> Exercise instructions: Could you return every line of the material that contains the word "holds"?

> Records supplied:
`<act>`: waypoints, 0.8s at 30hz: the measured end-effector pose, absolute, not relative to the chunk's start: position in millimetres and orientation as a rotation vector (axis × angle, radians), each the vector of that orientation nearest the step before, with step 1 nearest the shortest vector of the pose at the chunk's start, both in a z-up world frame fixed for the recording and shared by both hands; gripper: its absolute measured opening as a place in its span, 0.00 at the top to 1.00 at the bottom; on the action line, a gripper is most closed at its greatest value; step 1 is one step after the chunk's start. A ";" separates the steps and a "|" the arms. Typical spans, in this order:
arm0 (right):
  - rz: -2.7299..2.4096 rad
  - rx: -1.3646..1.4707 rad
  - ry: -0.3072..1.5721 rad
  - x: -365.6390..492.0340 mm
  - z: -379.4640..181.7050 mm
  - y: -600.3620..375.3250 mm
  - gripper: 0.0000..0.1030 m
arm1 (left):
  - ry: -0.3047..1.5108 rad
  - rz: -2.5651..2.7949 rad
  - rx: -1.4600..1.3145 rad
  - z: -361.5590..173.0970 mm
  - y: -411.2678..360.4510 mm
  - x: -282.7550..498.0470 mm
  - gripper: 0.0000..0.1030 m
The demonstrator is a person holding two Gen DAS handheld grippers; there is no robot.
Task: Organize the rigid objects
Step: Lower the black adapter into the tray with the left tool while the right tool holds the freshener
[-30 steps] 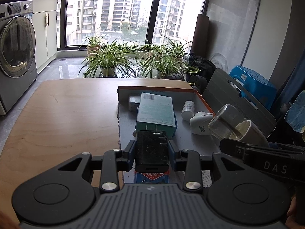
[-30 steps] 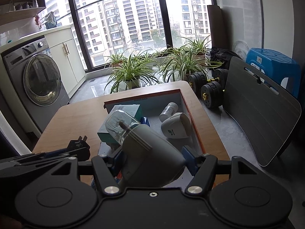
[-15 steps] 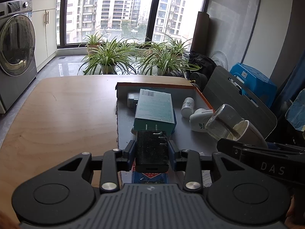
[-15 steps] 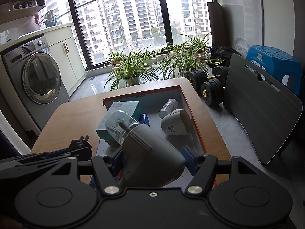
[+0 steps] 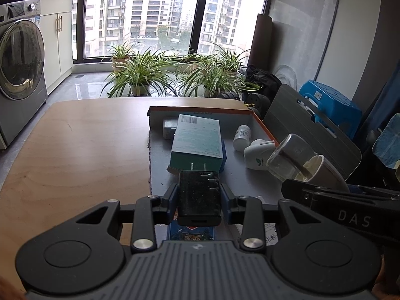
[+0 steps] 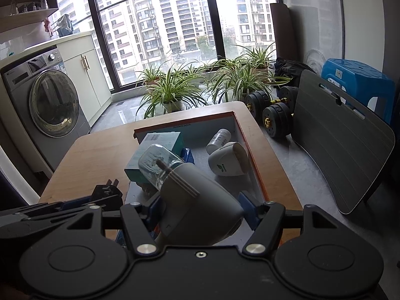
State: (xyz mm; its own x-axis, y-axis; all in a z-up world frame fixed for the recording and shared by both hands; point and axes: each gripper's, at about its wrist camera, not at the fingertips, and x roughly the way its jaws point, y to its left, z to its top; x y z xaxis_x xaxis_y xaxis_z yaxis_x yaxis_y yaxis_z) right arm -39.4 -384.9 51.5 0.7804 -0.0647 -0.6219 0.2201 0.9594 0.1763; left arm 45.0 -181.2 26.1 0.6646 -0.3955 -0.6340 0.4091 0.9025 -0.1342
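Observation:
My left gripper (image 5: 199,197) is shut on a black plug adapter (image 5: 199,200), prongs pointing forward, held above the near end of an orange-rimmed cardboard tray (image 5: 263,127). My right gripper (image 6: 197,210) is shut on a grey device with a clear cap (image 6: 190,195), tilted up to the left; it also shows in the left wrist view (image 5: 295,165). In the tray lie a teal box (image 5: 197,142), a white pill bottle (image 5: 242,135), a white device with a leaf logo (image 5: 258,153) and a small grey item (image 5: 169,127).
The tray sits on the right part of a wooden table (image 5: 75,150). Potted plants (image 5: 140,75) stand beyond the far edge. A washing machine (image 5: 17,75) is at left. Dumbbells (image 6: 272,115), a grey board (image 6: 337,145) and a blue stool (image 6: 357,85) are at right.
Both grippers have pulled back slightly from the tray, still holding their objects. The tray contents have not moved.

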 end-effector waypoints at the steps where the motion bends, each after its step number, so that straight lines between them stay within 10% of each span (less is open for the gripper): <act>1: -0.155 0.247 0.658 -39.6 51.5 -385.5 0.24 | 0.712 -0.456 0.020 26.5 -181.8 44.5 0.65; 24: -0.137 0.230 0.633 -32.8 64.1 -384.2 0.24 | 0.679 -0.447 0.020 40.4 -186.9 51.1 0.65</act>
State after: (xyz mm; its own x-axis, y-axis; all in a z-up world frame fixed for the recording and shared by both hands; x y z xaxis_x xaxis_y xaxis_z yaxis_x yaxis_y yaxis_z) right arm -32.8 -384.2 64.1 0.7983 -0.0570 -0.5995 0.1967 0.9656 0.1701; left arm 51.1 -186.9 40.4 0.6873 -0.3925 -0.6112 0.4055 0.9055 -0.1254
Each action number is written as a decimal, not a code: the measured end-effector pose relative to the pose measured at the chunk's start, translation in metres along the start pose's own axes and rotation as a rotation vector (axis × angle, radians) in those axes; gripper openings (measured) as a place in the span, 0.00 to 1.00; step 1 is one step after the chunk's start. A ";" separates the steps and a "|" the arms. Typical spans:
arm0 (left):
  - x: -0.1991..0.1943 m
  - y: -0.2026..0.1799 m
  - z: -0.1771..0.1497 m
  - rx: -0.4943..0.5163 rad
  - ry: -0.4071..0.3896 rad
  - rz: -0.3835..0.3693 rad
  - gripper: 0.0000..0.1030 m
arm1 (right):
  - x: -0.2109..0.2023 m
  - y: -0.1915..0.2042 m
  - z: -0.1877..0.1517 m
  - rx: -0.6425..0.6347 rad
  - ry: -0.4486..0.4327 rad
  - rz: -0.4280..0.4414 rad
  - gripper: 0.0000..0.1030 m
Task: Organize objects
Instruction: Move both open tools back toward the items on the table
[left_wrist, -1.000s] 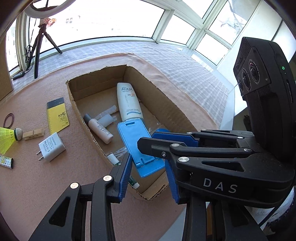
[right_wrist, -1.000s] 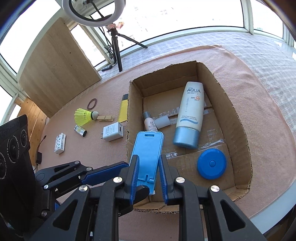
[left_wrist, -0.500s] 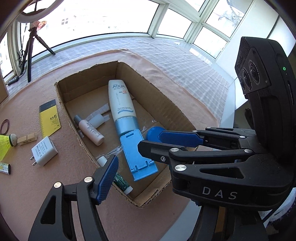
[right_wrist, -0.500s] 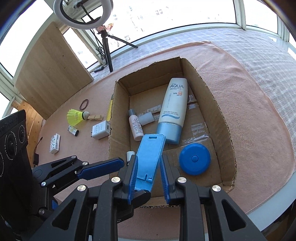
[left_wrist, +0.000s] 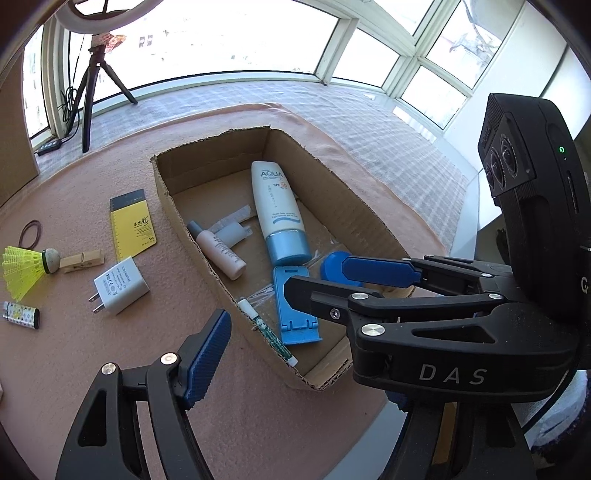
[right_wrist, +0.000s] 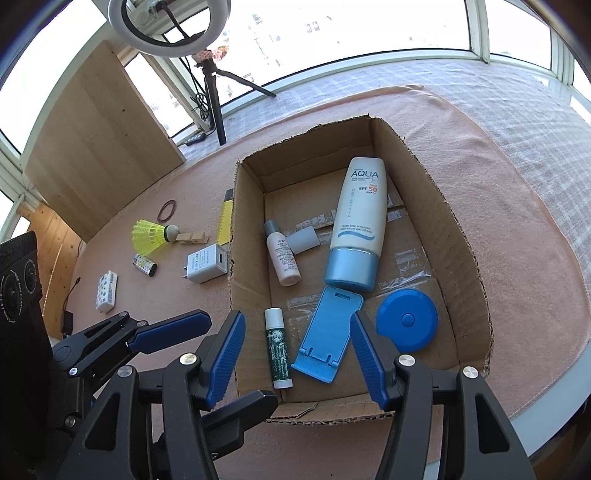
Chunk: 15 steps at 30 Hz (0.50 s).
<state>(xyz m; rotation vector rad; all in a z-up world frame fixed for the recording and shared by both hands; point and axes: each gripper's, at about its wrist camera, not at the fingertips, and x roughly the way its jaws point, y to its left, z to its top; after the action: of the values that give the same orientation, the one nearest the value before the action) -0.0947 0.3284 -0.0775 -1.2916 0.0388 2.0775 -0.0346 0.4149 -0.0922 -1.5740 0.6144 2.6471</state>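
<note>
Phone stand (right_wrist: 328, 332), blue, lies flat on the cardboard box (right_wrist: 461, 236) floor near the counter's front edge, free between the right claw (right_wrist: 297, 354) pads, whose jaws are opening and touch nothing. Left claw (left_wrist: 258, 314) hangs wide apart, empty, over the box's left wall beside the lip balm (right_wrist: 277, 349).

Readable print: one tube, one gripper body

The white sunscreen tube with a pale blue cap (right_wrist: 357, 221) reads "AQUA", "SPF 50"; the black right gripper's body (left_wrist: 452, 373), in the left wrist view, bears "DAS".
</note>
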 end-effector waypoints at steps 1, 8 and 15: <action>-0.003 0.003 -0.001 -0.005 -0.002 0.003 0.74 | 0.001 0.003 0.000 -0.002 0.000 0.001 0.54; -0.021 0.031 -0.014 -0.053 -0.013 0.034 0.74 | 0.006 0.023 -0.001 -0.022 0.005 0.039 0.54; -0.041 0.072 -0.033 -0.135 -0.022 0.089 0.74 | 0.013 0.044 0.000 -0.050 0.012 0.071 0.54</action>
<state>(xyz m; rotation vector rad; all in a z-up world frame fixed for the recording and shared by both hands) -0.0974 0.2395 -0.0838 -1.3687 -0.0558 2.2022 -0.0502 0.3715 -0.0888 -1.6114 0.6207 2.7263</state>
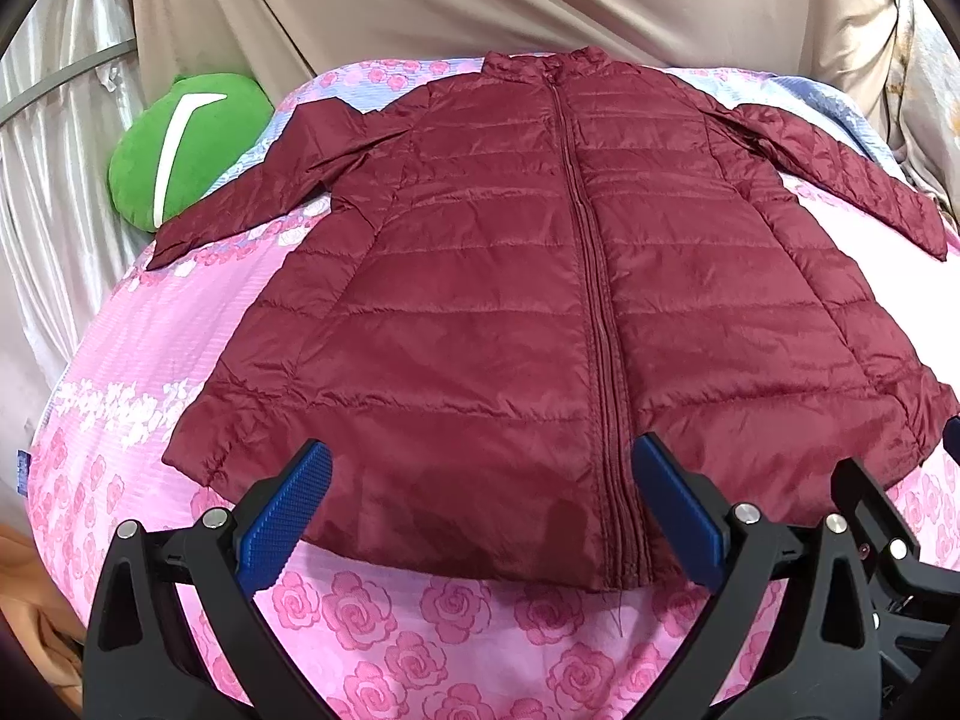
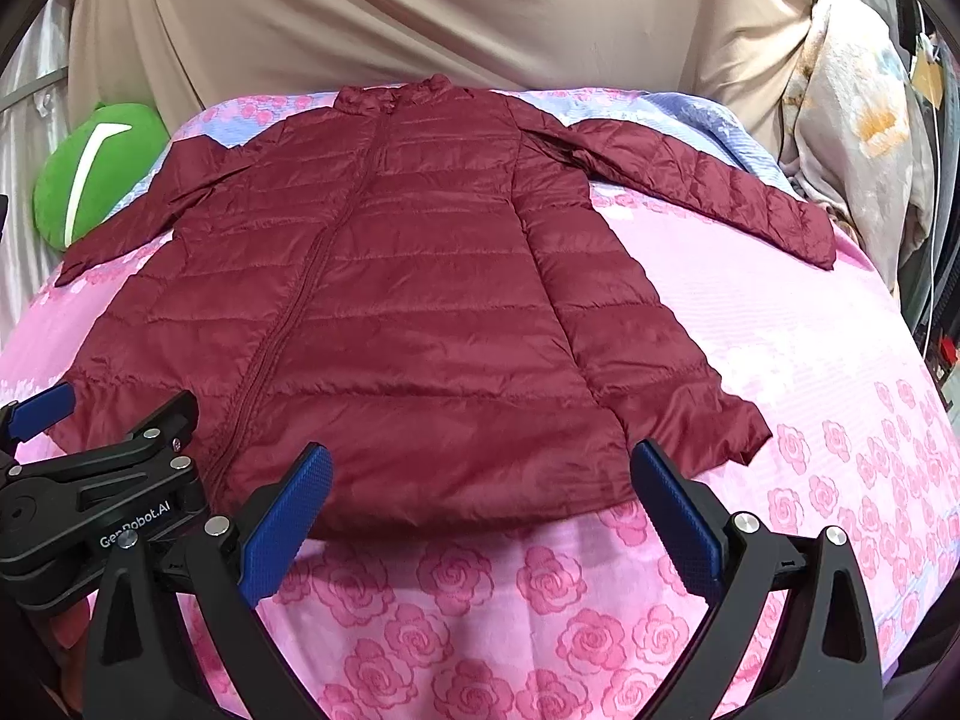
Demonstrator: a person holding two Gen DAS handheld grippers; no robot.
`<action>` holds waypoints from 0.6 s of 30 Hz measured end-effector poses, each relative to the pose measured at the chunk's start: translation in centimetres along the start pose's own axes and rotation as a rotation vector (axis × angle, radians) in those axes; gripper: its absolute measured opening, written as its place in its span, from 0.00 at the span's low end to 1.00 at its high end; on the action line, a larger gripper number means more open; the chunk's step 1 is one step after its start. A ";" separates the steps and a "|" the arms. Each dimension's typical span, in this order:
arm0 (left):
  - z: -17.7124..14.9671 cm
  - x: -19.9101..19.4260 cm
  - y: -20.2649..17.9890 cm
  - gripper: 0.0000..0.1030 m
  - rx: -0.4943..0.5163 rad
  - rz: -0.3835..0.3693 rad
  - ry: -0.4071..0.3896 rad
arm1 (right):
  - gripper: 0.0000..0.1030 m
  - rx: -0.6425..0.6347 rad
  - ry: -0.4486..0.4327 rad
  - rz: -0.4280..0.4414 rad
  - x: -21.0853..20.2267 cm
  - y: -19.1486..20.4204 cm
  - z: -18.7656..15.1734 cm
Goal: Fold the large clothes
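Observation:
A maroon quilted puffer jacket lies flat and zipped on the pink rose-print bedspread, collar far, hem near, both sleeves spread out. It also shows in the right wrist view. My left gripper is open and empty, hovering just above the hem near the zipper's lower end. My right gripper is open and empty above the hem's right part. The left gripper's body shows at the left of the right wrist view.
A green plush cushion lies at the bed's far left, by the left sleeve. A beige draped cloth hangs behind the bed. Pale curtains hang at the left. Hanging fabric and cables stand at the right.

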State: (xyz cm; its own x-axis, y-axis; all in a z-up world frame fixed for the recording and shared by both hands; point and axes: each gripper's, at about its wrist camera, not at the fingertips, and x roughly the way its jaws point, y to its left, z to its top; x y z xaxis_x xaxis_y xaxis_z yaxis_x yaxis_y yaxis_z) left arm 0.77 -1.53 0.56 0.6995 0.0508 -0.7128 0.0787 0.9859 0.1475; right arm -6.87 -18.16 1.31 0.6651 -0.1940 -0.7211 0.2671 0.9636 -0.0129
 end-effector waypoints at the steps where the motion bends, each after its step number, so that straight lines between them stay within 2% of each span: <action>1: -0.1 0.0 0.0 0.95 0.001 -0.001 0.001 | 0.95 0.000 0.001 -0.001 -0.1 -0.1 -0.2; 18: -0.5 -0.3 -0.7 0.95 0.018 -0.004 0.001 | 0.95 0.010 0.008 -0.016 -0.3 -0.7 -0.6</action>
State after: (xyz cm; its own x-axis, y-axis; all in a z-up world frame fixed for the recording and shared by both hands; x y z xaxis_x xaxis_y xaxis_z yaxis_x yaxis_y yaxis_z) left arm 0.17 -2.17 0.33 0.6984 0.0474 -0.7141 0.0944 0.9830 0.1575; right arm -7.67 -18.63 1.14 0.6550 -0.2075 -0.7266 0.2843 0.9586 -0.0175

> Solution to this exercise:
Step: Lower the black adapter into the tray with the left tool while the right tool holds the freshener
`<action>` holds waypoints from 0.6 s of 30 Hz measured end-effector poses, each relative to the pose measured at the chunk's start: translation in centimetres along the start pose's own axes and rotation as a rotation vector (axis × angle, radians) in those axes; gripper: its absolute measured opening, written as its place in its span, from 0.00 at the span's low end to 1.00 at its high end; on the action line, a larger gripper number means more open; the chunk's step 1 is one step after its start. A ";" separates the steps and a "|" the arms. Each dimension's typical span, in this order:

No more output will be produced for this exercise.